Дочка взяла важный рубеж, и взяла неплохо, я вроде бы тоже завершил что-то очень важное, какой-то этап своей жизни, целиком прошедший под знаком ее близости, ее присутствия рядом, на душе у меня было светло и радостно, словно это не они, а я сдал наконец все экзамены. Для ее товарищей и подруг я оказался чем-то вроде точки опоры, пусть на одну только ночь, но ведь остальные родители давным-давно или отстали поодиночке и ушли спать, или плелись где-то далеко в хвосте. А я не мешал ребятам — я знал это точно, — и шел я во главе отнюдь не по праву взрослого, которому кем-то поручено идти впереди, а по их собственному одобрению и выбору.
«Прикрепленная» на эту ночь к классу учительница тоже двигалась где-то сзади; директор школы поручила ей отвечать за все происходящее, но контролировать поступки трех десятков сумасбродов, вышедших уже фактически из ее подчинения, она едва ли могла. К счастью, этого и не требовалось, ибо я, полностью безответственный в тот вечер, спокойно и уверенно вел ребят за собой сквозь джунгли «выпускной» ночи. Они чувствовали себя со мной свободно, не стеснялись и пели какие-то хрупкие, исполненные жажды свершений свои песни, и моя дочь, мое будущее, была рядом, и тоже ощущала себя на равных со мной.
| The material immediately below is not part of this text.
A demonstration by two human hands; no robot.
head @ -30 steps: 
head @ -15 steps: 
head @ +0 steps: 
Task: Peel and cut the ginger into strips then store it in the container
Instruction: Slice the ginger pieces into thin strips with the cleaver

Она всегда себя так со мной чувствовала — могла так чувствовать. Я не имел привычки подчеркивать свое превосходство или ссылаться на пресловутый родительский авторитет. Напротив, как только я угадал в ней созревшую уже способность мыслить самостоятельно, я сделал все, чтобы стушеваться, я стал подыгрывать ей в духе одного из самых любимых моих литературных героев — бравого солдата Швейка, я почти никогда не выкладывался перед ней полностью, сознательно оставляя резервную зону; она может очень пригодиться как для отступления, так и для наступления.
Я повторяюсь, кажется, что поделаешь, мысли перескакивают, смешивают в кучу все происходившее тем летом. После выпускного вечера праздновали еще ее день рождения, и чуть ли не весь класс явился к нам на дачу — или это было за год до того, когда они кончили девятый? Ах, какой это был день, какой волшебный день, всем было тогда весело, — смею думать, даже больше, чем весело, всем было одинаково хорошо, отлично, все замечательно чувствовали себя на этом празднике, неожиданно затянувшемся до глубокой ночи, и я был его душой. Пусть это смешно, я горжусь этим.